[Supplied information Boundary: Start]
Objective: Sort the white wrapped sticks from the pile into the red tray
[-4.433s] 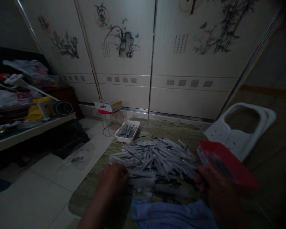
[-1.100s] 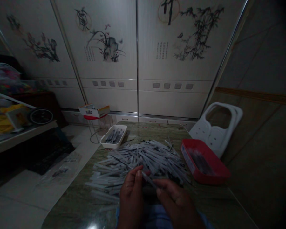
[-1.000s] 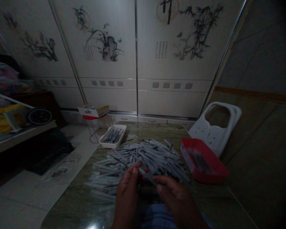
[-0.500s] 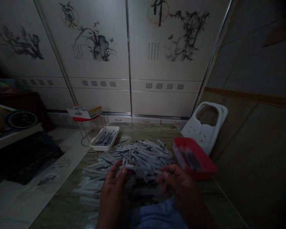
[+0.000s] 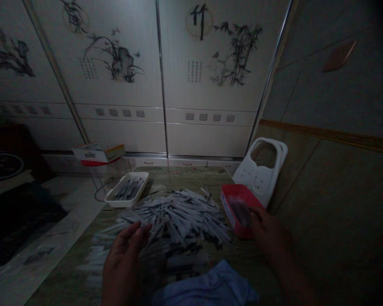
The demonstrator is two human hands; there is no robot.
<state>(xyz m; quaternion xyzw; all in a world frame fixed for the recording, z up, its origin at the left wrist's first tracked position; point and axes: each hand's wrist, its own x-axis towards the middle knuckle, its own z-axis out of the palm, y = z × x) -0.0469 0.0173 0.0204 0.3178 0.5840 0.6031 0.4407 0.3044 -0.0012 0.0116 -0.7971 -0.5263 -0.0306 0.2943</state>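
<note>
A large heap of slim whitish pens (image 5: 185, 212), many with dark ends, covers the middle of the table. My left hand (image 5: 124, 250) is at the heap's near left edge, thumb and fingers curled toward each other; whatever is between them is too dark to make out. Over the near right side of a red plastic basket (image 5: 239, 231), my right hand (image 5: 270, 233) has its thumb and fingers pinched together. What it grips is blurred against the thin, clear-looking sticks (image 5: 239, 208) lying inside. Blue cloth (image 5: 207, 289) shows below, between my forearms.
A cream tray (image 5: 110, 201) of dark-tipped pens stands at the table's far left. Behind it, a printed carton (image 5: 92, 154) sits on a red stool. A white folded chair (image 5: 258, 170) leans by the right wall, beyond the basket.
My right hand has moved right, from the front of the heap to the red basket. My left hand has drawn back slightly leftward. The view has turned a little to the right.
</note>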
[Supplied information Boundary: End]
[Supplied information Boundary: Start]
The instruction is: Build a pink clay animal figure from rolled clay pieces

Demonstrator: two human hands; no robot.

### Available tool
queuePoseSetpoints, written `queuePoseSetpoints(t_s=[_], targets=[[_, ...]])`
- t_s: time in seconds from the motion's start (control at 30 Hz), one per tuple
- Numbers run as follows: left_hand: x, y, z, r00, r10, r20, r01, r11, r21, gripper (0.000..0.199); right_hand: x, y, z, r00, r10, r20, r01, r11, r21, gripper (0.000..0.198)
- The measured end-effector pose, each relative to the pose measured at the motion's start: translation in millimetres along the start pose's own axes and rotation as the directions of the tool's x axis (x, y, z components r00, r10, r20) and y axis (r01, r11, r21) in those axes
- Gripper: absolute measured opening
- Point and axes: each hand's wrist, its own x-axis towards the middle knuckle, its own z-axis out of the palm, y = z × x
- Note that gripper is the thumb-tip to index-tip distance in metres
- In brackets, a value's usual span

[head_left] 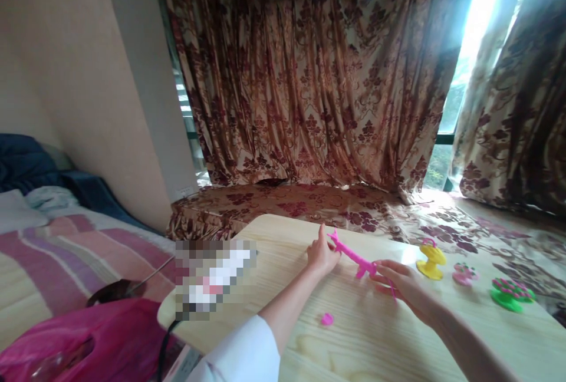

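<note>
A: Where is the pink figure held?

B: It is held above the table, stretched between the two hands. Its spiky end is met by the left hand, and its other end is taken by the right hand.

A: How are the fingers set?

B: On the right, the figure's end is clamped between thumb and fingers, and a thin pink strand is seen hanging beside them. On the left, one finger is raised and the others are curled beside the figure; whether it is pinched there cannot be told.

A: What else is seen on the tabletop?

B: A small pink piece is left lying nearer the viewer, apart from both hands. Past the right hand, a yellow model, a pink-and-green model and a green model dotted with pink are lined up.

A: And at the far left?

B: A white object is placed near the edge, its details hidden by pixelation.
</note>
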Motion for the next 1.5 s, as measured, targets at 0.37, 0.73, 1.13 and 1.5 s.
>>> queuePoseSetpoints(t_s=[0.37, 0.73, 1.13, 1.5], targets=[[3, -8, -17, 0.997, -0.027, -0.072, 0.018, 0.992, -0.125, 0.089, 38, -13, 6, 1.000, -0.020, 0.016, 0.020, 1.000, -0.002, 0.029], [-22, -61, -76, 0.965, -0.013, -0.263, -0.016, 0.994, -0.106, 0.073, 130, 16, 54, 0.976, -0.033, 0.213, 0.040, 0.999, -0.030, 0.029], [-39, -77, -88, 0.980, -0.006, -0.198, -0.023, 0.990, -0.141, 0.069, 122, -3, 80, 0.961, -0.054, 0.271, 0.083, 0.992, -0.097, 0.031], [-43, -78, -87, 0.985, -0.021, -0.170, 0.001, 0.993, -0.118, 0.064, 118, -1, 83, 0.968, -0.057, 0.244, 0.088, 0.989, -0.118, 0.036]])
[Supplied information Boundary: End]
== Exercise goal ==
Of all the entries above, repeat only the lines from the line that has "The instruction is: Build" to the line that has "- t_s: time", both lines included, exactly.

== Answer to the problem ==
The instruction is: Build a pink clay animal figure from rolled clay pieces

Demonstrator: two human hands; no robot.

### Available tool
queuePoseSetpoints, written `queuePoseSetpoints(t_s=[_], targets=[[_, ...]])`
- t_s: time in seconds from the motion's start (control at 30 Hz), one per tuple

This exercise is now complete.